Inoue Yosuke, Suzuki Seitaro, Sawada Norie, Morisaki Naho, Narita Zui, Yamaji Taiki, Kokubo Yoshihiro, Doi Takehiko, Nishita Yukiko, Iwasaki Motoki, Inoue Manami, Mizoue Tetsuya
Department of Epidemiology and Prevention, Center for Clinical Sciences, National Center for Global Health and Medicine, 1-21-1 Toyama, Shinjuku-ku, Tokyo, 162-8655, Japan.

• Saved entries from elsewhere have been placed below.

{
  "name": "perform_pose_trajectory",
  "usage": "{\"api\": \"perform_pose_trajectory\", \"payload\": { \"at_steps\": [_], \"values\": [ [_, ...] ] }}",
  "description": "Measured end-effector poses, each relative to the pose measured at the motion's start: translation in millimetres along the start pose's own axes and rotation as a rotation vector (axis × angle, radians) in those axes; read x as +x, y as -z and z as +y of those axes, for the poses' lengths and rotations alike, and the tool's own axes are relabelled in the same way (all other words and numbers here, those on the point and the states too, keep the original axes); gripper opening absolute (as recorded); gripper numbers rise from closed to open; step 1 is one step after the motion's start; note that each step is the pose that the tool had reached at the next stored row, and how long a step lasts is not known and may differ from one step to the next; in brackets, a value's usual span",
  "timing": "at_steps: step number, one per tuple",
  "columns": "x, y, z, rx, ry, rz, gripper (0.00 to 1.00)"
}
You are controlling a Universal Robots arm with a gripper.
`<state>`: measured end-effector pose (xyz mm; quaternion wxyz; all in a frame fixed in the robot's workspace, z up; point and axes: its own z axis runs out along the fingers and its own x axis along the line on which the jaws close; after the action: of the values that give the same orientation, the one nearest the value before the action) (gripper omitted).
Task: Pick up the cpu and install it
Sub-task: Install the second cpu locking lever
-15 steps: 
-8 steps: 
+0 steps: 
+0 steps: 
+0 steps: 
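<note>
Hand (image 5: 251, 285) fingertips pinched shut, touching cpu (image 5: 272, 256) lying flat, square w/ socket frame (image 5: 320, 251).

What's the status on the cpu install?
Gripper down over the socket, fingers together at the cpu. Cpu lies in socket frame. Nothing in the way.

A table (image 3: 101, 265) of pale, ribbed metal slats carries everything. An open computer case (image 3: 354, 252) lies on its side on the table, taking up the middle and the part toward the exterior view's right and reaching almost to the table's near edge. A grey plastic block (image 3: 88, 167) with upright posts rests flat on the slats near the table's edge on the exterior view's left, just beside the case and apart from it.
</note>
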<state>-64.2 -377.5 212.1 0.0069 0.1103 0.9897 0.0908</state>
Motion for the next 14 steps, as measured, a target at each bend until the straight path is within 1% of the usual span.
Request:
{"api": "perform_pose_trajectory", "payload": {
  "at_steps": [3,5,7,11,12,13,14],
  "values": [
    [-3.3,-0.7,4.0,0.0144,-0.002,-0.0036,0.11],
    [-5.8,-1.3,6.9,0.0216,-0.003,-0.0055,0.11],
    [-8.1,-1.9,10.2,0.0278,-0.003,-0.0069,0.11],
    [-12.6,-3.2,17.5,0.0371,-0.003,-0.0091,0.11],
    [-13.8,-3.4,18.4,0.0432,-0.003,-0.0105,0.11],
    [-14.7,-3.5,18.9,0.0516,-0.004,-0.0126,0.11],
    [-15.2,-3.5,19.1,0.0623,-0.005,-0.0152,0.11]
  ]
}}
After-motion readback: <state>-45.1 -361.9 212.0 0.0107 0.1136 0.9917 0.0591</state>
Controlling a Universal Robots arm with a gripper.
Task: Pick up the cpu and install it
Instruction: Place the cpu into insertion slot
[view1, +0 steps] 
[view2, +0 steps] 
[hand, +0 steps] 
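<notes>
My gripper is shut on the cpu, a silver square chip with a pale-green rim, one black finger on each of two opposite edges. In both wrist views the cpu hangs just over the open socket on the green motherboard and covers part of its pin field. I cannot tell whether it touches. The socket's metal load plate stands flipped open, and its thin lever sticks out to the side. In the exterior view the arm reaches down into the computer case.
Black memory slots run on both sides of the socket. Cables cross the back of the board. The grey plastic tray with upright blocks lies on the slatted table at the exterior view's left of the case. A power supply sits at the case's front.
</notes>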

Division of Cohort Research, National Cancer Center Institute for Cancer Control, National Cancer Center, Tokyo, Japan.
BMC Public Health. 2025 Jan 8;25(1):92. doi: 10.1186/s12889-024-21166-5.
While previous literature suggests that multimorbidity is linked to a higher risk of mortality, evidence is scarce among individuals in middle adulthood. We aimed to examine the association between physical multimorbidity and all-cause mortality among individuals aged 40-64 years at baseline in Japan.
Data were obtained from two cohort studies, the Japan Public Health Center-based Prospective Study (JPHC) and the Japan Epidemiology Collaboration on Occupational Health Study (J-ECOH). The study participants were 144,774 individuals aged 40-64 years at baseline who were followed up for a maximum of 29 and 10 years in the JPHC and J-ECOH, respectively. Multimorbidity was defined as the presence of ≥ 2 of 10 morbidities or conditions based on self-reported information. A Cox proportional hazards model was used to examine the association in relation to all-cause mortality. We calculated pooled hazard ratios (HR) and corresponding 95% confidence intervals (CI) using a random-effects meta-analysis model. Cause-specific analysis was performed using the JPHC dataset, which provided a sufficient number of events for mortality due to physical disorders, mental disorders/suicide, and unintentional injuries.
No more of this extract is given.